▶ Assigned task: Exactly the lines below, starting with the one containing "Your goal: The" and going on through the one containing "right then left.", must be reproduced, both ends included, and no pictures with them.

Start of Exercise materials

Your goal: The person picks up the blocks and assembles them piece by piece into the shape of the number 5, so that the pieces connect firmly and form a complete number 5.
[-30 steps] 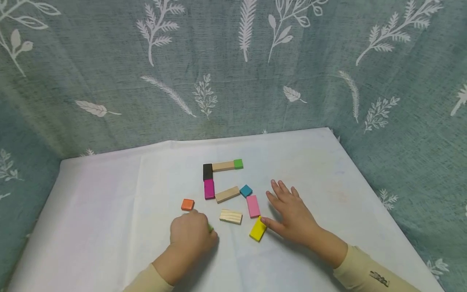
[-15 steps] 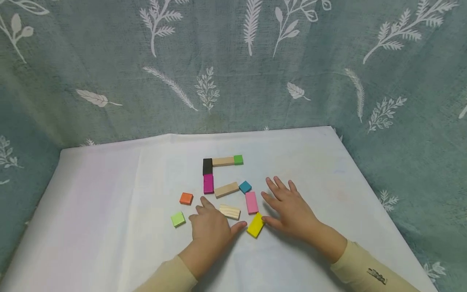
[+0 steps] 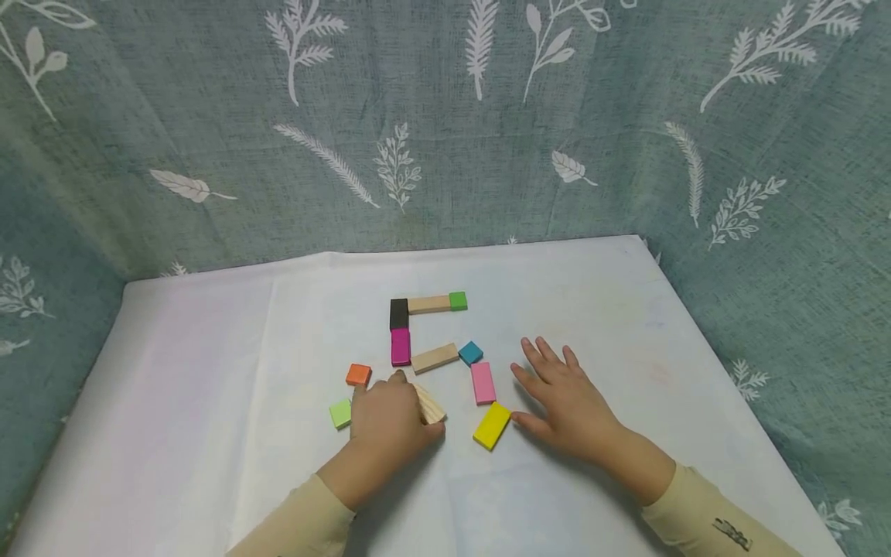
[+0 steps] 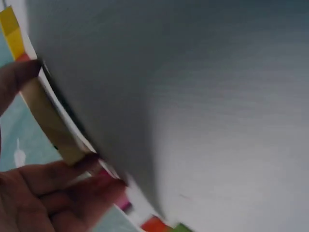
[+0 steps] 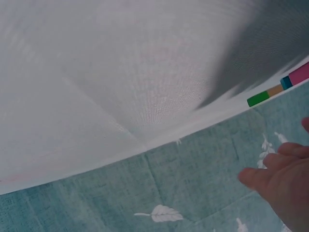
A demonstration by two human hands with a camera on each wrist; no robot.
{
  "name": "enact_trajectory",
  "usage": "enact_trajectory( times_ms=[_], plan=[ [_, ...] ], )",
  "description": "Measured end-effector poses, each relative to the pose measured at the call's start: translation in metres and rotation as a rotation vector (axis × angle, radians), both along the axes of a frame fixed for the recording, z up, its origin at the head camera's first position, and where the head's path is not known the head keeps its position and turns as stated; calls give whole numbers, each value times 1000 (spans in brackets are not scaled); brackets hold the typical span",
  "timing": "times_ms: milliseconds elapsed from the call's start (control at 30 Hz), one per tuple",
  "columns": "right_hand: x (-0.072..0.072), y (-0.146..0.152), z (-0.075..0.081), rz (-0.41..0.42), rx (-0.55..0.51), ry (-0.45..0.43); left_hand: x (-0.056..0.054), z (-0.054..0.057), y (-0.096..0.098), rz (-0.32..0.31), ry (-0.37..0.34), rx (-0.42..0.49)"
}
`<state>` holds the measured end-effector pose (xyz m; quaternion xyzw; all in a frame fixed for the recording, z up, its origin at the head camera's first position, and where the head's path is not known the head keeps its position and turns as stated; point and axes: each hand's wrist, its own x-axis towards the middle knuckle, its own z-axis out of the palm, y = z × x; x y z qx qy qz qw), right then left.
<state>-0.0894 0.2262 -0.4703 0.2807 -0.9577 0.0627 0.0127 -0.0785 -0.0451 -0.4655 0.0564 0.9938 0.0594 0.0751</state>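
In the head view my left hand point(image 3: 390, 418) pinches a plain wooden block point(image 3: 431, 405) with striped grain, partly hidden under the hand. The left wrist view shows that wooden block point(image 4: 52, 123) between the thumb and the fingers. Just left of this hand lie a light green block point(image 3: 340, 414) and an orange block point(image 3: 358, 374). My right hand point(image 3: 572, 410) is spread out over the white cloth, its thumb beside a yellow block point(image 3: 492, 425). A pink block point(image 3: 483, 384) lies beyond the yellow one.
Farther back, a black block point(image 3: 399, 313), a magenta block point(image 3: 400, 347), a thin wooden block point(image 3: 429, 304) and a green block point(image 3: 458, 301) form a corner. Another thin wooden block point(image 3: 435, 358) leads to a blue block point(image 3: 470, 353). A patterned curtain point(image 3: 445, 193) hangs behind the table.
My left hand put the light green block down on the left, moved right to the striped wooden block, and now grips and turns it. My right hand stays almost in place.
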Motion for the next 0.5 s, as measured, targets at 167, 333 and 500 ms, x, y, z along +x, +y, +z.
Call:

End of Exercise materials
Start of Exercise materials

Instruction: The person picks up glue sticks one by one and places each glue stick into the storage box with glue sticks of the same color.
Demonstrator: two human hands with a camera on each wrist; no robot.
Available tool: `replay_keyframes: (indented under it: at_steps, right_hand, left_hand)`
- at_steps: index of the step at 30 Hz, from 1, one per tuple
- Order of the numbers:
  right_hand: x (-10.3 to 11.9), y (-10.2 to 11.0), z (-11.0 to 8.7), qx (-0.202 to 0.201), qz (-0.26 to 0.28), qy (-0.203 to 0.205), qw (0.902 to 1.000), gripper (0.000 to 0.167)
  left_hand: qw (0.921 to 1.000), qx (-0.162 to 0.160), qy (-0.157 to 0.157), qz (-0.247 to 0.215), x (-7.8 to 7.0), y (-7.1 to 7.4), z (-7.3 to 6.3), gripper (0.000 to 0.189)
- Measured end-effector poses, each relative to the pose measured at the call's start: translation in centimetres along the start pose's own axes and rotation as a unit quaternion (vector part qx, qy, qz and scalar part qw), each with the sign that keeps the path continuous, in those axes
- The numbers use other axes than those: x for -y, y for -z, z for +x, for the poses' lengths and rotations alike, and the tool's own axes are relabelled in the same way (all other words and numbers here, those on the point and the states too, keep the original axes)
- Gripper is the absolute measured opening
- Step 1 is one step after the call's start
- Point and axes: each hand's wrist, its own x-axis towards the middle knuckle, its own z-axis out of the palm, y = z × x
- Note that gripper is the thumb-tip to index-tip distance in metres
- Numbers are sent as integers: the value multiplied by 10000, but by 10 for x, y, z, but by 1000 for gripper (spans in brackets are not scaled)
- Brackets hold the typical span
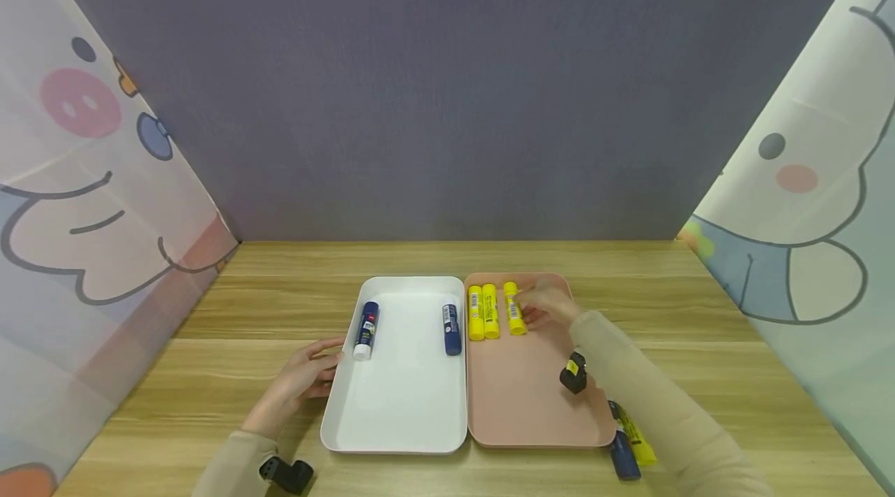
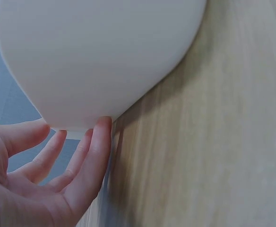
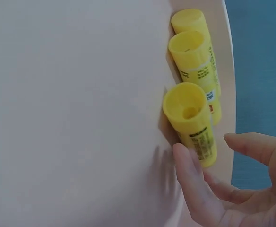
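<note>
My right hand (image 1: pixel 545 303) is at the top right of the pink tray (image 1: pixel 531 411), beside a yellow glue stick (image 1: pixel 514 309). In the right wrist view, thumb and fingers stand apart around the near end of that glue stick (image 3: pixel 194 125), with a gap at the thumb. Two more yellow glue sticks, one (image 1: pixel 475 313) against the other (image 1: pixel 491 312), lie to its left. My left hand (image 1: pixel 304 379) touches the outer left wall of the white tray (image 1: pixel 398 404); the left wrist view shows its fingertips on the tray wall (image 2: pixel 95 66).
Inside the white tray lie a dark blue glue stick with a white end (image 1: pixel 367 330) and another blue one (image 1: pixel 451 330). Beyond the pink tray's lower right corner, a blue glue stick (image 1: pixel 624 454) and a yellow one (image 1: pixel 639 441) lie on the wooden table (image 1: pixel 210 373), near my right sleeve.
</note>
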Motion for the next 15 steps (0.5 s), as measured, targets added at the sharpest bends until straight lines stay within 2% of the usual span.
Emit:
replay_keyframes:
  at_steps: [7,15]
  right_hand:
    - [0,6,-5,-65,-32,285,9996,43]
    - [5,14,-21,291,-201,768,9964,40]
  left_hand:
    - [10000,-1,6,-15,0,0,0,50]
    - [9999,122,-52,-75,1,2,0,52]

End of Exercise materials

▶ Answer to the exercise:
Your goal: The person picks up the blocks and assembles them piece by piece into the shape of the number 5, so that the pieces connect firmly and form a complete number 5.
[-30 steps] 
[-15 steps] 
[+0 steps] 
[+0 steps] 
[+0 steps] 
A demonstration by two human hands with a camera on each wrist; no robot.
{
  "name": "enact_trajectory",
  "usage": "enact_trajectory( times_ms=[_], plan=[ [_, ...] ], )",
  "description": "Measured end-effector poses, each relative to the pose measured at the call's start: translation in metres and rotation as a rotation vector (axis × angle, radians), both along the axes of a frame fixed for the recording, z up, its origin at the head camera's first position, and where the head's path is not known the head keeps its position and turns as stated; calls give whole numbers, each value times 1000 (spans in brackets are not scaled); brackets hold the typical span",
  "timing": "times_ms: milliseconds elapsed from the call's start (control at 30 Hz), one per tuple",
  "columns": "right_hand: x (-0.072..0.072), y (-0.146..0.152), z (-0.075..0.081), rz (-0.41..0.42), rx (-0.55..0.51), ry (-0.45..0.43); left_hand: x (-0.056..0.054), z (-0.054..0.057), y (-0.096..0.098), rz (-0.32..0.31), ry (-0.37..0.34), rx (-0.42..0.49)"
}
`<state>` holds the measured end-effector pose (xyz m; quaternion xyzw; all in a frame fixed for the recording, z up, its origin at the head camera's first position, and where the head's path is not known the head keeps its position and turns as stated; point and axes: each hand's wrist, its own x-axis towards the middle knuckle, its own z-axis out of the palm, y = z × x; x y z qx qy qz qw), right then left.

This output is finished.